● Your instructions
Set the listing down again, exactly as it stands below.

● Supplied data
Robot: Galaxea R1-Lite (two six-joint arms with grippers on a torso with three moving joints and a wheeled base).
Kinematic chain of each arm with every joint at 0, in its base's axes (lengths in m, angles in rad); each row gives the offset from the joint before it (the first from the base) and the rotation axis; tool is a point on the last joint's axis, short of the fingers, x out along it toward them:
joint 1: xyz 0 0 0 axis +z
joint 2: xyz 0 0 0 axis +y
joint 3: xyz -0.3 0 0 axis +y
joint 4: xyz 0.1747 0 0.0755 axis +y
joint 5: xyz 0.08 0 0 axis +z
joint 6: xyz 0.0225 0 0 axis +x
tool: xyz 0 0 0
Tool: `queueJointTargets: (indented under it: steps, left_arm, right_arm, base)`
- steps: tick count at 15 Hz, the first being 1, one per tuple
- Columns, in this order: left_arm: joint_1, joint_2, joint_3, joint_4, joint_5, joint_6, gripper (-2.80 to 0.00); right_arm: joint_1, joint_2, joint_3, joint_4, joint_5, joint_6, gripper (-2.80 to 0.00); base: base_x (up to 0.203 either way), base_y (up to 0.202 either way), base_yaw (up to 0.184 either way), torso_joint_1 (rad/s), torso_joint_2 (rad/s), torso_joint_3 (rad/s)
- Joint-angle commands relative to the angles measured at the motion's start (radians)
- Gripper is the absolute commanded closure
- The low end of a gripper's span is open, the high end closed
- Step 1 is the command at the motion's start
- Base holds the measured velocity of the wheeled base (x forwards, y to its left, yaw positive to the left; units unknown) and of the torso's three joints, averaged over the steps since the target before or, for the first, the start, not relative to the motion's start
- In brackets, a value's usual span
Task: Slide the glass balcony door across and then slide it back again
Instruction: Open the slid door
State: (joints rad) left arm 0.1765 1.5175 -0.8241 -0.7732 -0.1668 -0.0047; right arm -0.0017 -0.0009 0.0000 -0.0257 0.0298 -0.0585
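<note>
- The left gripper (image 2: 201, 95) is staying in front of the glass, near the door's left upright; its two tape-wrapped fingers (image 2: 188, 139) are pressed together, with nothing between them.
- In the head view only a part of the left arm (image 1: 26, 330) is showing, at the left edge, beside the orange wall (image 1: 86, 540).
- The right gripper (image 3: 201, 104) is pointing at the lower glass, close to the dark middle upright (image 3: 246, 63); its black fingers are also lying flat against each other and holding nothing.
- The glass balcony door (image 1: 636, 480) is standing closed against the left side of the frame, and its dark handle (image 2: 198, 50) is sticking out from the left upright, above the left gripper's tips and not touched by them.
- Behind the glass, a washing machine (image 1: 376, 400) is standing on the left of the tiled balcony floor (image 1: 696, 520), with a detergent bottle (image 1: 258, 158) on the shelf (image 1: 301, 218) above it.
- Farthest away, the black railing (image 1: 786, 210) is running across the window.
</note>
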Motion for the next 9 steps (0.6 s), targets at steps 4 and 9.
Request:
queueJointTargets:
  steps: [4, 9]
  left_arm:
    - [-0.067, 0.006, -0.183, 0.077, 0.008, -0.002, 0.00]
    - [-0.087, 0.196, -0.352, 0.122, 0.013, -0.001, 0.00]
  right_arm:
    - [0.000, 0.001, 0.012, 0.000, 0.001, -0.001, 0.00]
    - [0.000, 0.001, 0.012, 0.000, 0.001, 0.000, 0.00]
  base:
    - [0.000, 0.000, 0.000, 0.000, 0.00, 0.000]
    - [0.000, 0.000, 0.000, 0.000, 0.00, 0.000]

● Reply to the task
Robot: Galaxea R1-Lite (two six-joint arms with grippers on a torso with three moving joints and a wheeled base).
Kinematic chain of each arm with every joint at 0, in its base's axes (lengths in m, angles in rad); each row gives the offset from the joint before it (the first from the base) and the rotation axis; tool is a point on the last joint's axis, short of the fingers, x out along it toward them:
joint 1: xyz 0 0 0 axis +z
joint 2: xyz 0 0 0 axis +y
joint 3: xyz -0.3 0 0 axis +y
joint 4: xyz 0.1747 0 0.0755 axis +y
joint 5: xyz 0.08 0 0 axis +z
joint 6: xyz 0.0225 0 0 axis +x
tool: xyz 0 0 0
Tool: `queueJointTargets: (indented under it: steps, left_arm, right_arm, base)`
- steps: tick count at 15 Hz, the first being 1, one per tuple
- Columns, in this order: left_arm: joint_1, joint_2, joint_3, joint_4, joint_5, joint_6, gripper (-2.80 to 0.00); right_arm: joint_1, joint_2, joint_3, joint_4, joint_5, joint_6, gripper (-2.80 to 0.00); base: base_x (up to 0.203 either way), base_y (up to 0.202 either way), base_yaw (up to 0.184 either way), torso_joint_1 (rad/s), torso_joint_2 (rad/s), torso_joint_3 (rad/s)
- Joint-angle commands relative to the angles measured at the motion's start (radians)
- Gripper is the absolute commanded closure
- The low end of a gripper's span is open, the high end closed
- Step 1 is the command at the motion's start
- Base holds the measured velocity of the wheeled base (x forwards, y to its left, yaw positive to the left; units unknown) and of the torso's three joints, averaged over the steps since the target before or, for the first, the start, not relative to the motion's start
- In brackets, a value's usual span
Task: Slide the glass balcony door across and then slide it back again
Instruction: Open the slid door
State: (joints rad) left arm 0.1765 1.5175 -0.8241 -0.7732 -0.1668 -0.0047; right arm -0.0017 -0.0009 0.0000 -0.0257 0.0298 -0.0585
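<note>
- The left gripper (image 2: 201, 95) is staying in front of the glass, near the door's left upright; its two tape-wrapped fingers (image 2: 188, 139) are pressed together, with nothing between them.
- In the head view only a part of the left arm (image 1: 26, 330) is showing, at the left edge, beside the orange wall (image 1: 86, 540).
- The right gripper (image 3: 201, 104) is pointing at the lower glass, close to the dark middle upright (image 3: 246, 63); its black fingers are also lying flat against each other and holding nothing.
- The glass balcony door (image 1: 636, 480) is standing closed against the left side of the frame, and its dark handle (image 2: 198, 50) is sticking out from the left upright, above the left gripper's tips and not touched by them.
- Behind the glass, a washing machine (image 1: 376, 400) is standing on the left of the tiled balcony floor (image 1: 696, 520), with a detergent bottle (image 1: 258, 158) on the shelf (image 1: 301, 218) above it.
- Farthest away, the black railing (image 1: 786, 210) is running across the window.
</note>
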Motion for the next 9 steps (0.6 s), targets at steps 4 and 9.
Request:
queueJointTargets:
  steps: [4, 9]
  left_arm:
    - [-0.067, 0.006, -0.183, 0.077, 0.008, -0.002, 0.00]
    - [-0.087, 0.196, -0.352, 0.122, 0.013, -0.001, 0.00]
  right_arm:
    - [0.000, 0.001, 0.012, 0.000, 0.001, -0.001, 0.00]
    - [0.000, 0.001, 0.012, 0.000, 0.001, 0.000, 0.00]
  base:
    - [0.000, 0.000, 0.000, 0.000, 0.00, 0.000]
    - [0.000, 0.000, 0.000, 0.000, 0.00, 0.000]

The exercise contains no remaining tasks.